A radical prostatectomy is an operation performed to remove the prostate gland and, with it, prostate cancer. Surgery is a common approach for men under the age of 70. There are many types of prostatectomy surgery which now include keyhole surgery (laparascopic). It may take up to six weeks to recover and there are the risks of side effects such as impotence and incontinence.
Radiotherapy is when high energy x-ray beams (radiation) is directed at the prostate from outside the body to kill cancer cells. There are two types of external beam radiotherapy: standard external beam radiotherapy or 3D conformal radiotherapy. Radiotherapy alone is most successful when treating a slow growing, localised cancer (one that hasn’t spread from the prostate). Surgery for prostate cancer does not always completely remove the cancer. If the cancer grows again after treatment, a course of radiotherapy may be recommended to try and treat the cancer cells that remain.
Brachytherapy (a form of radiation treatment) is now becoming accepted as an alternative to both radical surgery and standard radiotherapy for early prostate cancer. Radioactive seeds are implanted directly into the prostate gland by injecting them through the perineum (the area of skin between the scrotum and back passage). This is done under a general anaesthetic. Treating prostate cancer with brachytherapy means a higher dose of radiation can be given than is possible with external beam radiotherapy. It also means that the radiation is concentrated in the part of the body that needs treatment.
Cryosurgery is a technique that involves the freezing of the prostate in order to destroy the gland. This is done by inserting probes into the prostate, which are then reduced to a very low temperature using freezing gases. This is only available in a few centres in the UK and is usually used after radiotherapy treatment when the cancer has recurred.
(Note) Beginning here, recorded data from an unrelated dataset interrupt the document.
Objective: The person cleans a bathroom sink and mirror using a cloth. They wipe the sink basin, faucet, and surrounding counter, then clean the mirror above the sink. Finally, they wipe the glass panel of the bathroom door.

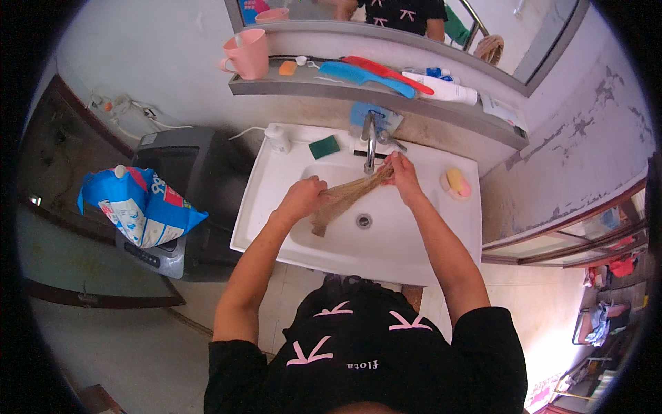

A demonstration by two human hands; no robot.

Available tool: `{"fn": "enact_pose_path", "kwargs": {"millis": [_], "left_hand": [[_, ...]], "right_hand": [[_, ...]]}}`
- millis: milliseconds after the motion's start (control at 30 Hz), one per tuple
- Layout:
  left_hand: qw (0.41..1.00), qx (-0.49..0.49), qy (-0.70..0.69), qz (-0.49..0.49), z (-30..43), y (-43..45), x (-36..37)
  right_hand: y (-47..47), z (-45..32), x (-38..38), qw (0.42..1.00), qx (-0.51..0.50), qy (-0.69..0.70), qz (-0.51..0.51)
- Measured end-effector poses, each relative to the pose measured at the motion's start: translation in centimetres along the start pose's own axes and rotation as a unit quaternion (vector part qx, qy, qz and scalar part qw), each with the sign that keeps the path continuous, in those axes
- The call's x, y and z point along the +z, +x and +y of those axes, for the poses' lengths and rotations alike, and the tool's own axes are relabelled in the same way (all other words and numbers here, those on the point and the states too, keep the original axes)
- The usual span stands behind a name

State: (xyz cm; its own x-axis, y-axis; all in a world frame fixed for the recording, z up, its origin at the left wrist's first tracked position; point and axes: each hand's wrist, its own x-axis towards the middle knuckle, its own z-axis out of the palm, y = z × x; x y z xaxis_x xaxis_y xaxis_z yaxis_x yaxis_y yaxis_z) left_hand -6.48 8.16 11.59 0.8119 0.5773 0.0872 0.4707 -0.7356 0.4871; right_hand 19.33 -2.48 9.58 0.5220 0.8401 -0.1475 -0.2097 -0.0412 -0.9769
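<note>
A thin brown mesh-like cloth [344,199] is stretched slantwise across the white washbasin [403,240]. Its gathered upper end is pinched in my right hand [403,176], just right of the chrome faucet [371,145]. My left hand [305,196] grips the cloth's left side, and a loose corner hangs below it into the bowl. The spout's tip is right above the cloth; whether water runs is hard to tell. Below the cloth, the metal drain [363,221] shows uncovered.
A green scouring pad [324,147], a white bottle [277,138] and a soap dish with yellow and pink soap [456,183] sit on the basin's rim. Above, a shelf [310,88] holds a pink mug [251,54], combs [362,75] and tubes [439,89]. A blue bag [145,207] rests on a washing machine [207,207].
</note>
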Motion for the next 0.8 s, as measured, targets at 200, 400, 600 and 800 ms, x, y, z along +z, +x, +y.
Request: {"fn": "enact_pose_path", "kwargs": {"millis": [200,400,600,800], "left_hand": [[0.984,-0.08,-0.143,0.071,0.1,0.3,1.7],[0.969,-0.054,-0.165,0.174,-0.5,1.6,2.5],[0.99,-0.095,-0.016,0.105,-1.1,1.6,1.0],[0.995,-0.081,0.049,0.043,-0.5,1.9,-0.5]], "right_hand": [[-0.4,1.6,-0.9,0.988,-0.021,-0.088,-0.124],[-1.1,3.6,-2.9,0.904,-0.085,-0.347,-0.235],[0.0,0.1,-3.6,0.941,-0.068,-0.308,-0.124],[1.2,-0.2,-4.3,0.907,-0.108,-0.398,-0.082]]}}
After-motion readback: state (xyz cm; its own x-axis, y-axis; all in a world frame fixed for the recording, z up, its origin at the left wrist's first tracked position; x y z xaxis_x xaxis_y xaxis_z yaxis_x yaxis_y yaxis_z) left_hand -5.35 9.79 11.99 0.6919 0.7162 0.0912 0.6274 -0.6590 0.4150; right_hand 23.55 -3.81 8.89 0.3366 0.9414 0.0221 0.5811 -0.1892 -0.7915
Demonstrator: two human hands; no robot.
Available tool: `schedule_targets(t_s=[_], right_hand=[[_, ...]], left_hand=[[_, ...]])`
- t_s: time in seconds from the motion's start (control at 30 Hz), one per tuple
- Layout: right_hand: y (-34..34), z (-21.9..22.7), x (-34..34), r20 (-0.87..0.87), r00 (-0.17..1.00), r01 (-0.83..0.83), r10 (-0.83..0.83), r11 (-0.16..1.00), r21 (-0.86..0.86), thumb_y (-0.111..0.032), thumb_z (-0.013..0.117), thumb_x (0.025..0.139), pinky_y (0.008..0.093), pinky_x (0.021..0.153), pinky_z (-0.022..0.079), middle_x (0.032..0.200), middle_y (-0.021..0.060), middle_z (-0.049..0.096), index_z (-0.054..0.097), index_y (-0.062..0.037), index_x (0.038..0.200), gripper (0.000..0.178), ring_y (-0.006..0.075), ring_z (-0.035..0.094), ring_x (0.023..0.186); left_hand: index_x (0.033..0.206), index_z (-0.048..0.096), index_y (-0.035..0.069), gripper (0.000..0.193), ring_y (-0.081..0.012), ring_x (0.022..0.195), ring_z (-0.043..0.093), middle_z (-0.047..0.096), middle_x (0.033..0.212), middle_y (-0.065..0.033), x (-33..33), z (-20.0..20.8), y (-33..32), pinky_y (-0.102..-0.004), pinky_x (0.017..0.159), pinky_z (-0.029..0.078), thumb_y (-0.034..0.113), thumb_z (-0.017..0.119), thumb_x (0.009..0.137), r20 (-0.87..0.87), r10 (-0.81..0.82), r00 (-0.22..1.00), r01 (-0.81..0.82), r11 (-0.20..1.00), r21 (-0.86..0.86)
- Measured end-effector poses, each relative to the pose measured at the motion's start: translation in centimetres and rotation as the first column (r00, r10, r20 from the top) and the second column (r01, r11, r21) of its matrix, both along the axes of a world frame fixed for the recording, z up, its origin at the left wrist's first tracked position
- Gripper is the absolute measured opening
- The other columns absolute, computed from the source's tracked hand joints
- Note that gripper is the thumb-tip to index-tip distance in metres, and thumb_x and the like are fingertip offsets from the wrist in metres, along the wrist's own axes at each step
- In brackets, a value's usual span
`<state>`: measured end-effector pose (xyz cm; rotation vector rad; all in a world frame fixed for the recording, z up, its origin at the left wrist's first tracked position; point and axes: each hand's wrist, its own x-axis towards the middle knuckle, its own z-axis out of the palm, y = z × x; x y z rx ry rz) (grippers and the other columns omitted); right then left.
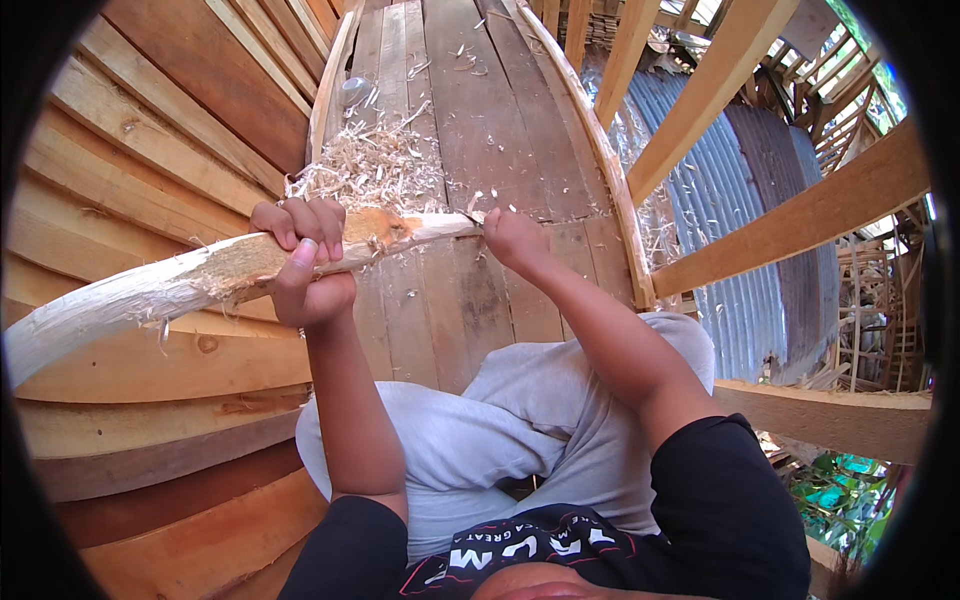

Hormone therapy for prostate cancer involves taking drugs which alter the levels of male and female hormones in the body. This starves the prostate cancer cells of their ‘food source’ testosterone and therefore keeps the cancer under control. Hormones may be used for different stages of prostate cancer: in advanced or secondary prostate cancer, as an additional treatment before or after radiotherapy or they may be recommended if the cancer recurs after previous treatment by surgery or radiotherapy.